Please reproduce the full set of data below exactly.

Segment Open

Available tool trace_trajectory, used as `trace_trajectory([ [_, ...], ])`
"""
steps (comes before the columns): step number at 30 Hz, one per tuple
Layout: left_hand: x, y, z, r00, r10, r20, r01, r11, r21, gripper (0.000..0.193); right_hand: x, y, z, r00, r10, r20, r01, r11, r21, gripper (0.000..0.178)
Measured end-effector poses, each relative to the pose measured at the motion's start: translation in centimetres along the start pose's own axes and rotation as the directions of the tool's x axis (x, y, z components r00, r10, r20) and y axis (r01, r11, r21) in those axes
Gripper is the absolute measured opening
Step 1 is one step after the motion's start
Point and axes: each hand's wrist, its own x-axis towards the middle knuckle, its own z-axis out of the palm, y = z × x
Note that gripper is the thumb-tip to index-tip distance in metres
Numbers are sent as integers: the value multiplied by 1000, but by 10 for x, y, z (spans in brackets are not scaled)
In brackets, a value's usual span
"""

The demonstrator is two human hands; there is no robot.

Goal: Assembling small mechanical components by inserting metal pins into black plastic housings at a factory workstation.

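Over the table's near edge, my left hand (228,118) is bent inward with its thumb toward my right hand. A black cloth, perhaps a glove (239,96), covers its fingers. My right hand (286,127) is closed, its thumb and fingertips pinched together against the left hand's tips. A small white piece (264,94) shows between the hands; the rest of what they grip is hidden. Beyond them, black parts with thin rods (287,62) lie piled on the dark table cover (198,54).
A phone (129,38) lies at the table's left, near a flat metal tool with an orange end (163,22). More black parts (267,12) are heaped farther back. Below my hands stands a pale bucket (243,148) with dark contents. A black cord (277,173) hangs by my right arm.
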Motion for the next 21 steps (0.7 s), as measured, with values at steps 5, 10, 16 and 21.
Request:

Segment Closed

Exercise solution:
Available tool trace_trajectory, used as `trace_trajectory([ [_, ...], ])`
"""
steps (comes before the columns): step number at 30 Hz, one per tuple
Layout: left_hand: x, y, z, r00, r10, r20, r01, r11, r21, gripper (0.000..0.193); right_hand: x, y, z, r00, r10, r20, r01, r11, r21, gripper (0.000..0.178)
Measured end-effector poses, each relative to the pose measured at the motion's start: translation in centimetres along the start pose's own axes and rotation as the directions of the tool's x axis (x, y, z components r00, r10, r20) and y axis (r01, r11, r21) in those axes
Gripper is the absolute measured opening
Step 1 is one step after the motion's start
Point and axes: each hand's wrist, its own x-axis towards the middle knuckle, its own z-axis out of the palm, y = z × x
Note that gripper is the thumb-tip to index-tip distance in metres
Numbers are sent as integers: the value multiplied by 1000, but by 10 for x, y, z (spans in brackets are not scaled)
In brackets, a value's usual span
"""

The demonstrator is two human hands; there is no robot.

Goal: Assembling small mechanical components by inserting metal pins into black plastic housings at a factory workstation.

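Over the table's near edge, my left hand (228,118) is bent inward with its thumb toward my right hand. A black cloth, perhaps a glove (239,96), covers its fingers. My right hand (286,127) is closed, its thumb and fingertips pinched together against the left hand's tips. A small white piece (264,94) shows between the hands; the rest of what they grip is hidden. Beyond them, black parts with thin rods (287,62) lie piled on the dark table cover (198,54).
A phone (129,38) lies at the table's left, near a flat metal tool with an orange end (163,22). More black parts (267,12) are heaped farther back. Below my hands stands a pale bucket (243,148) with dark contents. A black cord (277,173) hangs by my right arm.
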Motion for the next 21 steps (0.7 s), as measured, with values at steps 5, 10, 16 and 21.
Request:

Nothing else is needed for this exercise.